We are structural biologists concerned with the organization and dynamics of macromolecular assemblies. We ask the following kinds of questions. (1) How do viruses assemble and how do they enter and exit the cells they infect? (2) Can we combine our understanding of virus structure and entry with contemporary methods for probing the human immune response, to arrive at novel strategies for vaccine design? (3) What is the molecular architecture of a kinetochore? How does this architecture embody its required mechanical and signal-transducing properties?  We are also interested ih the methodological issue of how to relate high-resolution structures, especially from cryo-EM, to time-series data from live-cell fluorescence imaging.

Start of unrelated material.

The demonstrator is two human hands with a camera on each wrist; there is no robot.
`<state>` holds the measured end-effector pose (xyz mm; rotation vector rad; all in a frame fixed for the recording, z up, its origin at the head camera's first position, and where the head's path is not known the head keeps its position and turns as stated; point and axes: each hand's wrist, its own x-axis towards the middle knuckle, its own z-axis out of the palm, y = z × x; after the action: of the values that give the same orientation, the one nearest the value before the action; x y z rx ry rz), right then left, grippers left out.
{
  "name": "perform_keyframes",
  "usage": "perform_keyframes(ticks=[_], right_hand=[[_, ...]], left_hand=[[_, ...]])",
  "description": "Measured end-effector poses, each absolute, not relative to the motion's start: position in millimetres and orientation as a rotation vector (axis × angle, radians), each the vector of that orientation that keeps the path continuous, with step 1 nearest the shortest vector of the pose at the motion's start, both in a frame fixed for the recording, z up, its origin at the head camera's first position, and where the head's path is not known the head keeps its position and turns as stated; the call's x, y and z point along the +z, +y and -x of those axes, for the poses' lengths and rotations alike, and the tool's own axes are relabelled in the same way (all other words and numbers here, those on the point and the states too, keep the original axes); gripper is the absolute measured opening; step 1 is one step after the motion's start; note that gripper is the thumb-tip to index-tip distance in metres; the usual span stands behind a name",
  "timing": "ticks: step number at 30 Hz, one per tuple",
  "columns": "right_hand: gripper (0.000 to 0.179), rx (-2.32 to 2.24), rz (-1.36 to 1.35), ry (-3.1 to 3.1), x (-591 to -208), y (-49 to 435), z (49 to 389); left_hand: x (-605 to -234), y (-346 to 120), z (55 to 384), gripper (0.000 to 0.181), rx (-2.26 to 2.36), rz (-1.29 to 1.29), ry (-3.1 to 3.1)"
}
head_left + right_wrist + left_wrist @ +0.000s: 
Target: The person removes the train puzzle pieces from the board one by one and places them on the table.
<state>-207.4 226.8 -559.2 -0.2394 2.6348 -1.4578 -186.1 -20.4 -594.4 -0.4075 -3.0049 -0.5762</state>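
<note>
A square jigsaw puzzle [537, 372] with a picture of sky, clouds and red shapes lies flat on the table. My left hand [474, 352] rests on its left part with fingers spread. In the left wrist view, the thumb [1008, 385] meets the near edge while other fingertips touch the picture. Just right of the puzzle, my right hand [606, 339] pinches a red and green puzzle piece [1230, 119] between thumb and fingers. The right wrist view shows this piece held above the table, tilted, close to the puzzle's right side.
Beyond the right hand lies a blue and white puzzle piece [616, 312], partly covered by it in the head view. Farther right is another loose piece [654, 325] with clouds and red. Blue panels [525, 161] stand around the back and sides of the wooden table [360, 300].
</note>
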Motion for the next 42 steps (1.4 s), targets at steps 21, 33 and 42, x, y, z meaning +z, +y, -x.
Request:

(1) We are particularly interested in determining the molecular events that accompany penetration of a virus into a cell – a process that takes the form of membrane fusion in the case of enveloped viruses and of membrane perforation in the case of nonenveloped viruses. Structural analyses of viruses and viral proteins are at the core of our efforts to understand these steps. Much of our recent work has focused on the double-stranded RNA viruses and on the proteins that carry out the membrane penetration step. Another component of our research seeks to extend our structural understanding of membrane fusion as facilitated by viral fusion proteins.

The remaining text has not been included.